LOS ANGELES, May 20 (Xinhua) -- Black people had considerably higher rates of cancer death in 2019 than people in other racial and ethnic groups in the United States, according to a large epidemiologic study published on Thursday.

Researchers at the U.S. National Cancer Institute (NCI) used death certificate data from the U.S. National Center for Health Statistics to analyze age-adjusted cancer death rates by age, sex, and cancer site among non-Hispanic Black people ages 20 and older in the United States.

They then compared cancer death rates in 2019 among Black people with those in other racial and ethnic groups.

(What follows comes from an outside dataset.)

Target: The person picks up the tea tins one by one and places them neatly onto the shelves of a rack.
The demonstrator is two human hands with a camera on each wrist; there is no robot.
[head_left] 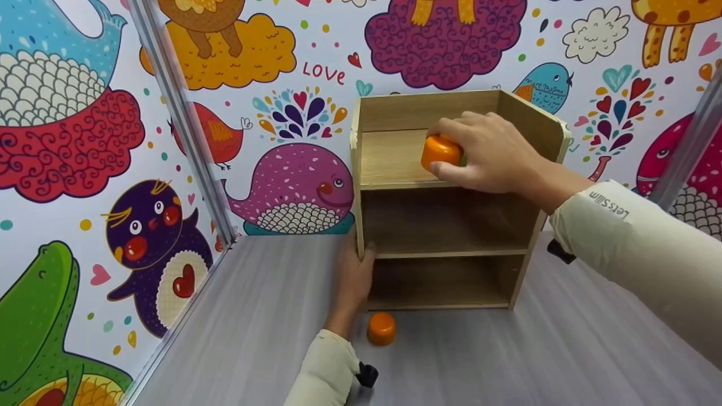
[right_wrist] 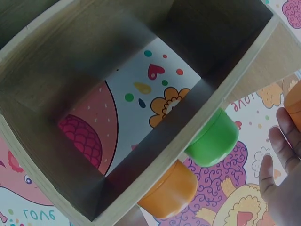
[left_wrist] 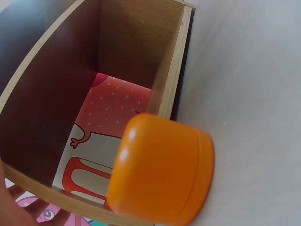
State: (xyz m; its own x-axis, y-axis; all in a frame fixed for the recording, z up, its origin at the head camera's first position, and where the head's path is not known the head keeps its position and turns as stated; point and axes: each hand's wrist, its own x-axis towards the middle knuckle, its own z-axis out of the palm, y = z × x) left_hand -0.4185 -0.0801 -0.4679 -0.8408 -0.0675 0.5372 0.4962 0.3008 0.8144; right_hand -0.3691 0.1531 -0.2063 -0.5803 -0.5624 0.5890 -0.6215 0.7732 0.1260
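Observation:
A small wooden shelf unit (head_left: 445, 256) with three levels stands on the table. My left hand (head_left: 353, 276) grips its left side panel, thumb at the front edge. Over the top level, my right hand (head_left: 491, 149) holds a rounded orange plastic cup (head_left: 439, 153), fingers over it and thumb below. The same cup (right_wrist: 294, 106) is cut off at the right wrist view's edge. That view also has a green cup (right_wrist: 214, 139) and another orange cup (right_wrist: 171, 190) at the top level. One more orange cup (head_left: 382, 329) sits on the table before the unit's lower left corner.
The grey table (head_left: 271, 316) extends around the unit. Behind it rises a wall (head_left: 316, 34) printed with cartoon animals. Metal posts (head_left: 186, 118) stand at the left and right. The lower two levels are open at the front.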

The researchers found that from 1999 to 2019, rates of cancer deaths declined steadily among Black people in the United States.

However, Black men and women had higher rates of cancer death, both overall and for most cancer types, than white, Asian or Pacific Islander, American Indian/Alaska Native, and Hispanic/Latino men and women, according to the study, published in JAMA Oncology.

"Even though there has been a decline in cancer mortality nationally among Black people, they continued to bear a higher cancer burden overall than all other racial and ethnic groups studied," said Wayne R. Lawrence of the Metabolic Epidemiology Branch in the NCI's Division of Cancer Epidemiology and Genetics, who led the study.

"The disparity in deaths likely reflects systemic and preventable barriers to getting quality care. Whether it's screening for cancer, timely diagnosis, or the receipt of proven treatments," Lawrence explained.

"Black individuals continue to have a delay in care or receive poorer care than their white counterparts," he said.